(DATA TO USE Opens)

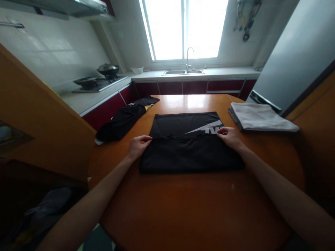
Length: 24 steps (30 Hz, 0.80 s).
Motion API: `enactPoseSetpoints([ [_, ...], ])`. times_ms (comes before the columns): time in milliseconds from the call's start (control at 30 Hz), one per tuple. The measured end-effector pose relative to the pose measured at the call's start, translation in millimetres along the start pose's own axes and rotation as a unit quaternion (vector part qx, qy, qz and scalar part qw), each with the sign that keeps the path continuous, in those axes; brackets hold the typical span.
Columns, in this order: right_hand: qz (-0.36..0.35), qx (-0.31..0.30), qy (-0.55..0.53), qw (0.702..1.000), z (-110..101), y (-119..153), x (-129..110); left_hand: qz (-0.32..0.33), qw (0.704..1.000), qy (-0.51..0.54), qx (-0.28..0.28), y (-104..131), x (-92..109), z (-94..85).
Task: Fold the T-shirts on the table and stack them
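Observation:
A black garment (192, 153) with a grey printed mark lies on the wooden table (196, 209), its near part folded over toward the far side. My left hand (139, 144) pinches the left end of the folded edge between thumb and fingers. At the right end of that same edge, my right hand (230, 136) pinches the cloth near the grey lettering. The far part of the garment stays flat, with part of the print covered by the fold. Whether it is a shirt or another garment, I cannot tell.
Crumpled dark clothing (125, 118) lies along the table's left edge. A folded stack of light and grey cloth (261, 116) sits at the right. Beyond the table are a sink (183, 72), a stove with a lidded pan (108, 69), and a refrigerator (293, 52).

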State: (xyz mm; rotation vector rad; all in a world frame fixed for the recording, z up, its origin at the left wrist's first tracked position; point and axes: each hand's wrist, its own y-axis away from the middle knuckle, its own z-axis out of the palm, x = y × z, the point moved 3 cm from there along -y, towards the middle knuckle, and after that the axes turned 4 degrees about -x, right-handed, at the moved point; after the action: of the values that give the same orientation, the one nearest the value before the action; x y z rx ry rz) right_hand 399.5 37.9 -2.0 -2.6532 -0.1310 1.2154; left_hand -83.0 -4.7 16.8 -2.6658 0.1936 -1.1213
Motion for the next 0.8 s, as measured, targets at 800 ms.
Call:
enactPoseSetpoints([
  [800,-0.121,-0.03,0.253,0.959,38,75,-71,0.175,0.948,-0.224,-0.142,42,89,52.5],
])
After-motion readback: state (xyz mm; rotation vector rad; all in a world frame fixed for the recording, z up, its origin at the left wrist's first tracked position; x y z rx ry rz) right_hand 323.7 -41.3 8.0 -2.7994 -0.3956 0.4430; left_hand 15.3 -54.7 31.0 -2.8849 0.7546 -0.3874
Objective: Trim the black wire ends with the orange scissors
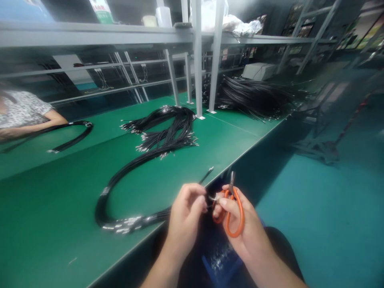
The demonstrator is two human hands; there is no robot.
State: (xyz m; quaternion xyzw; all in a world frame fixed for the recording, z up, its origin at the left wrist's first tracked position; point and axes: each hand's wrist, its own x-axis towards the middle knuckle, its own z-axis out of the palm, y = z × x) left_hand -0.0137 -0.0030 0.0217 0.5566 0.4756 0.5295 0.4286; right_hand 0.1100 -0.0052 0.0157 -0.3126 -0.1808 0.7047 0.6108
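Note:
Over the table's front edge, my left hand (187,208) is closed in a pinch on a thin black cable (206,175), whose tip sticks out beyond the fingers. In my right hand (244,218) is a pair of scissors (235,216) with orange handles, blades pointing up. Its thumb and a finger also pinch a small whitish piece (216,199) close to the left fingertips; whether it is joined to the cable I cannot tell. A curved bundle of black cables (103,200), with silvery bands, runs over the green table to behind my left hand.
More black cables (168,124) with metal ends lie mid-table, and a large pile (255,96) sits farther back. White posts (197,60) carry a shelf. Opposite at left, a person's arm (55,118) rests near another cable bundle (81,136). A blue bin (210,268) is below my hands.

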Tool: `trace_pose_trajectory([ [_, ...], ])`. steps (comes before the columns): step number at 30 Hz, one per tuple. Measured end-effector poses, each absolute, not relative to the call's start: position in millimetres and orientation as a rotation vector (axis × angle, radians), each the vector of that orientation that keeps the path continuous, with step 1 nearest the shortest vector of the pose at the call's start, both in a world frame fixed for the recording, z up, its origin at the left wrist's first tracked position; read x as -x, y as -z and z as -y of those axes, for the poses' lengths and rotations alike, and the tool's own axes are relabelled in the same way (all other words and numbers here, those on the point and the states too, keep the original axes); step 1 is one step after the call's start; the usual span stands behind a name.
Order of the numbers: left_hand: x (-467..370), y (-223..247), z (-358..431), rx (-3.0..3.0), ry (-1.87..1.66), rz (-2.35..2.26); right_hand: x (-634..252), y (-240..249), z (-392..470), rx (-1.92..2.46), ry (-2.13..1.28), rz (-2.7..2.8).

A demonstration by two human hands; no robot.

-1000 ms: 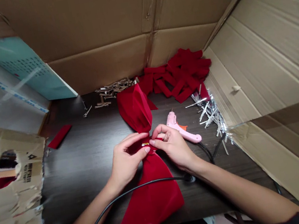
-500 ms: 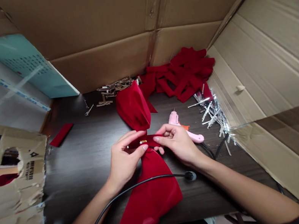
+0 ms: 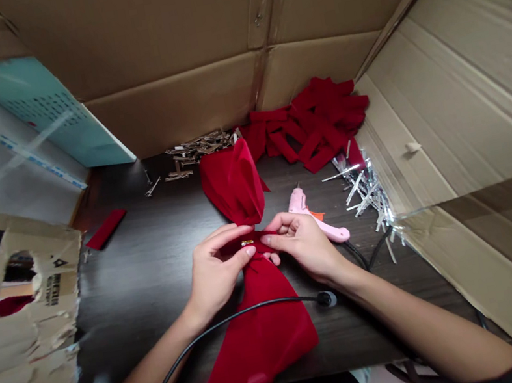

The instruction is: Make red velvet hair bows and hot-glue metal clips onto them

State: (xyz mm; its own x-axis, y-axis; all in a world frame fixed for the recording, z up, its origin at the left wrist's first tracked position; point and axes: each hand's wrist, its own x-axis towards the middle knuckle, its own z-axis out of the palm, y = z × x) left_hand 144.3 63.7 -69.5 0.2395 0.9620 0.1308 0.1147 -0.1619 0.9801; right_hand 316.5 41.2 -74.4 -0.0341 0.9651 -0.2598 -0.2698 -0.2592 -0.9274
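A large red fabric bow (image 3: pixel 272 314) lies across the dark table, its looped end pointing away and its long tail reaching toward my body. My left hand (image 3: pixel 215 268) grips its gathered middle from the left, thumb and fingers on either side. From the right, my right hand (image 3: pixel 302 243) pinches a short red fabric strip (image 3: pixel 258 242) that crosses the middle. Between the hands a small gold-coloured metal clip (image 3: pixel 247 243) shows on the strip. Just beyond my right hand lies a pink glue gun (image 3: pixel 317 214) with an orange trigger.
Red fabric strips (image 3: pixel 317 121) are heaped at the back right, metal hair clips (image 3: pixel 201 148) at the back. Silver twist ties (image 3: pixel 368 191) lie along the right cardboard wall (image 3: pixel 464 82). A single red strip (image 3: pixel 107 229) rests at left. A black cable (image 3: pixel 202 336) crosses in front.
Both hands keep their hold at the bow's middle. The bow's upper loop has shifted slightly to the right; little else differs.
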Motion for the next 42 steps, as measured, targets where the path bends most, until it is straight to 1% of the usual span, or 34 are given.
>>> trace_pose_trajectory([
  [10,-144.3,70.3,-62.1,-1.595,-1.004,-1.092,-318.0,69.6,-38.6,1.248,-1.491,0.944],
  [16,-145.8,69.8,-59.1,-1.679,-0.916,-1.065,-314.0,65.7,-35.9,1.164,-1.612,0.822],
  [24,-140.4,64.9,-60.3,-1.797,-0.864,-1.062,-319.5,60.6,-35.6,1.013,-1.699,0.819],
  [27,-140.2,63.6,-58.8,-1.834,-0.823,-1.058,-316.9,62.4,-35.2,1.063,-1.655,0.833],
  [31,-142.7,59.9,-54.5,-1.886,-0.829,-1.044,-308.1,68.9,-34.6,1.188,-1.433,0.857],
  [33,-143.7,58.2,-52.9,-1.902,-0.838,-1.038,-304.7,71.5,-34.6,1.206,-1.374,0.879],
  [38,-144.1,58.9,-52.2,-1.918,-0.839,-1.029,-301.1,71.7,-34.1,1.196,-1.392,0.88],
  [42,-144.6,59.4,-51.6,-1.932,-0.795,-1.001,-300.1,68.2,-33.3,1.098,-1.469,0.774],
])
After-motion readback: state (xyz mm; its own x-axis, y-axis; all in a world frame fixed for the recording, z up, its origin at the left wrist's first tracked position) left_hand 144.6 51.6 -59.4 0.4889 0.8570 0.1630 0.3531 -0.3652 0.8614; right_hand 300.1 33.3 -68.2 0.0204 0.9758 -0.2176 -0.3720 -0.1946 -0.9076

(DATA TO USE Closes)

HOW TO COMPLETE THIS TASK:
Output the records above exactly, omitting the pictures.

EXERCISE ANSWER:
Length: 24 steps (30 Hz, 0.80 s).
Motion API: `enactPoseSetpoints([ [_, ...], ])`. times_ms (comes before the columns): time in milliseconds from the call's start (control at 30 Hz), one per tuple. The measured end-effector pose relative to the pose measured at the call's start, translation in millimetres along the start pose's own axes and rotation as a unit quaternion (vector part qx, qy, qz and scalar part qw), each with the sign that keeps the path continuous, in those axes; brackets hold the typical span.
Columns, in this order: right_hand: qz (-0.36..0.35), qx (-0.31..0.30), qy (-0.55..0.53), qw (0.702..1.000), z (-110..101), y (-119..153), x (-129..110); left_hand: qz (-0.32..0.33), qw (0.704..1.000), qy (-0.51..0.54), qx (-0.28..0.28), y (-104..131), x (-92..109), z (-94..85).
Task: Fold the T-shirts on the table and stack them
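Observation:
A black garment (192, 153) with a grey printed mark lies on the wooden table (196, 209), its near part folded over toward the far side. My left hand (139, 144) pinches the left end of the folded edge between thumb and fingers. At the right end of that same edge, my right hand (230, 136) pinches the cloth near the grey lettering. The far part of the garment stays flat, with part of the print covered by the fold. Whether it is a shirt or another garment, I cannot tell.
Crumpled dark clothing (125, 118) lies along the table's left edge. A folded stack of light and grey cloth (261, 116) sits at the right. Beyond the table are a sink (183, 72), a stove with a lidded pan (108, 69), and a refrigerator (293, 52).
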
State: (xyz mm; rotation vector rad; all in a world frame fixed for the recording, z up, its origin at the left wrist's first tracked position; point and axes: each hand's wrist, its own y-axis away from the middle knuckle, its own z-axis out of the palm, x = y × z, the point moved 3 cm from there along -y, towards the middle knuckle, and after that the axes turned 4 degrees about -x, right-handed, at the moved point; after the action: of the values that give the same orientation, the one nearest the value before the action; x y z rx ry rz) right_hand 399.5 37.9 -2.0 -2.6532 -0.1310 1.2154; left_hand -83.0 -4.7 16.8 -2.6658 0.1936 -1.1213
Motion for the next 0.8 s, as measured, targets at 800 ms.
Call:
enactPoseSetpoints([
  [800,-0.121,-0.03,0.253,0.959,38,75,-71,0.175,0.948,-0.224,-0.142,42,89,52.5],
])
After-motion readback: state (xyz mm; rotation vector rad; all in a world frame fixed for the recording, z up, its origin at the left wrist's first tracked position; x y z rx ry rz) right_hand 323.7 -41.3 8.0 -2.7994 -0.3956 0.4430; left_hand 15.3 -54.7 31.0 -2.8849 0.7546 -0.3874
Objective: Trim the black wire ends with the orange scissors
The demonstrator is two human hands; there is no robot.
State: (xyz m; quaternion xyzw; all in a world frame fixed for the recording, z up, its origin at the left wrist's first tracked position; point and axes: each hand's wrist, its own x-axis towards the middle knuckle, its own z-axis out of the palm, y = z × x) left_hand -0.0137 -0.0030 0.0217 0.5566 0.4756 0.5295 0.4286; right_hand 0.1100 -0.0052 0.0157 -0.3126 -0.1808 0.7047 0.6108
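Note:
Over the table's front edge, my left hand (187,208) is closed in a pinch on a thin black cable (206,175), whose tip sticks out beyond the fingers. In my right hand (244,218) is a pair of scissors (235,216) with orange handles, blades pointing up. Its thumb and a finger also pinch a small whitish piece (216,199) close to the left fingertips; whether it is joined to the cable I cannot tell. A curved bundle of black cables (103,200), with silvery bands, runs over the green table to behind my left hand.
More black cables (168,124) with metal ends lie mid-table, and a large pile (255,96) sits farther back. White posts (197,60) carry a shelf. Opposite at left, a person's arm (55,118) rests near another cable bundle (81,136). A blue bin (210,268) is below my hands.
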
Tool: `trace_pose_trajectory([ [_, ...], ])`. steps (comes before the columns): step number at 30 Hz, one per tuple. Measured end-effector poses, each absolute, not relative to the call's start: position in millimetres and orientation as a rotation vector (axis × angle, radians), each the vector of that orientation that keeps the path continuous, with step 1 nearest the shortest vector of the pose at the call's start, both in a world frame fixed for the recording, z up, its origin at the left wrist's first tracked position; read x as -x, y as -z and z as -y of those axes, for the poses' lengths and rotations alike, and the tool's own axes are relabelled in the same way (all other words and numbers here, those on the point and the states too, keep the original axes); step 1 is one step after the call's start; the usual span stands behind a name.
Order of the numbers: left_hand: x (-467..370), y (-223..247), z (-358..431), rx (-3.0..3.0), ry (-1.87..1.66), rz (-2.35..2.26); right_hand: x (-634..252), y (-240..249), z (-392..470), rx (-1.92..2.46), ry (-2.13..1.28), rz (-2.7..2.8).

A demonstration by two human hands; no robot.

-1000 ms: 
-500 ms: 
+0 ms: 

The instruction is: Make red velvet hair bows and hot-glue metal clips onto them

State: (xyz mm; its own x-axis, y-axis; all in a world frame fixed for the recording, z up, its origin at the left wrist's first tracked position; point and axes: each hand's wrist, its own x-axis towards the middle knuckle, its own z-axis out of the palm, y = z × x) left_hand 144.3 63.7 -69.5 0.2395 0.9620 0.1308 0.1147 -0.1619 0.9801; right_hand 316.5 41.2 -74.4 -0.0341 0.9651 -0.2598 -0.2698 -0.2592 -0.9274
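A large red fabric bow (image 3: pixel 272 314) lies across the dark table, its looped end pointing away and its long tail reaching toward my body. My left hand (image 3: pixel 215 268) grips its gathered middle from the left, thumb and fingers on either side. From the right, my right hand (image 3: pixel 302 243) pinches a short red fabric strip (image 3: pixel 258 242) that crosses the middle. Between the hands a small gold-coloured metal clip (image 3: pixel 247 243) shows on the strip. Just beyond my right hand lies a pink glue gun (image 3: pixel 317 214) with an orange trigger.
Red fabric strips (image 3: pixel 317 121) are heaped at the back right, metal hair clips (image 3: pixel 201 148) at the back. Silver twist ties (image 3: pixel 368 191) lie along the right cardboard wall (image 3: pixel 464 82). A single red strip (image 3: pixel 107 229) rests at left. A black cable (image 3: pixel 202 336) crosses in front.
Both hands keep their hold at the bow's middle. The bow's upper loop has shifted slightly to the right; little else differs.
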Motion for the next 42 steps, as measured, targets where the path bends most, until it is straight to 1% of the usual span, or 34 are given.
>>> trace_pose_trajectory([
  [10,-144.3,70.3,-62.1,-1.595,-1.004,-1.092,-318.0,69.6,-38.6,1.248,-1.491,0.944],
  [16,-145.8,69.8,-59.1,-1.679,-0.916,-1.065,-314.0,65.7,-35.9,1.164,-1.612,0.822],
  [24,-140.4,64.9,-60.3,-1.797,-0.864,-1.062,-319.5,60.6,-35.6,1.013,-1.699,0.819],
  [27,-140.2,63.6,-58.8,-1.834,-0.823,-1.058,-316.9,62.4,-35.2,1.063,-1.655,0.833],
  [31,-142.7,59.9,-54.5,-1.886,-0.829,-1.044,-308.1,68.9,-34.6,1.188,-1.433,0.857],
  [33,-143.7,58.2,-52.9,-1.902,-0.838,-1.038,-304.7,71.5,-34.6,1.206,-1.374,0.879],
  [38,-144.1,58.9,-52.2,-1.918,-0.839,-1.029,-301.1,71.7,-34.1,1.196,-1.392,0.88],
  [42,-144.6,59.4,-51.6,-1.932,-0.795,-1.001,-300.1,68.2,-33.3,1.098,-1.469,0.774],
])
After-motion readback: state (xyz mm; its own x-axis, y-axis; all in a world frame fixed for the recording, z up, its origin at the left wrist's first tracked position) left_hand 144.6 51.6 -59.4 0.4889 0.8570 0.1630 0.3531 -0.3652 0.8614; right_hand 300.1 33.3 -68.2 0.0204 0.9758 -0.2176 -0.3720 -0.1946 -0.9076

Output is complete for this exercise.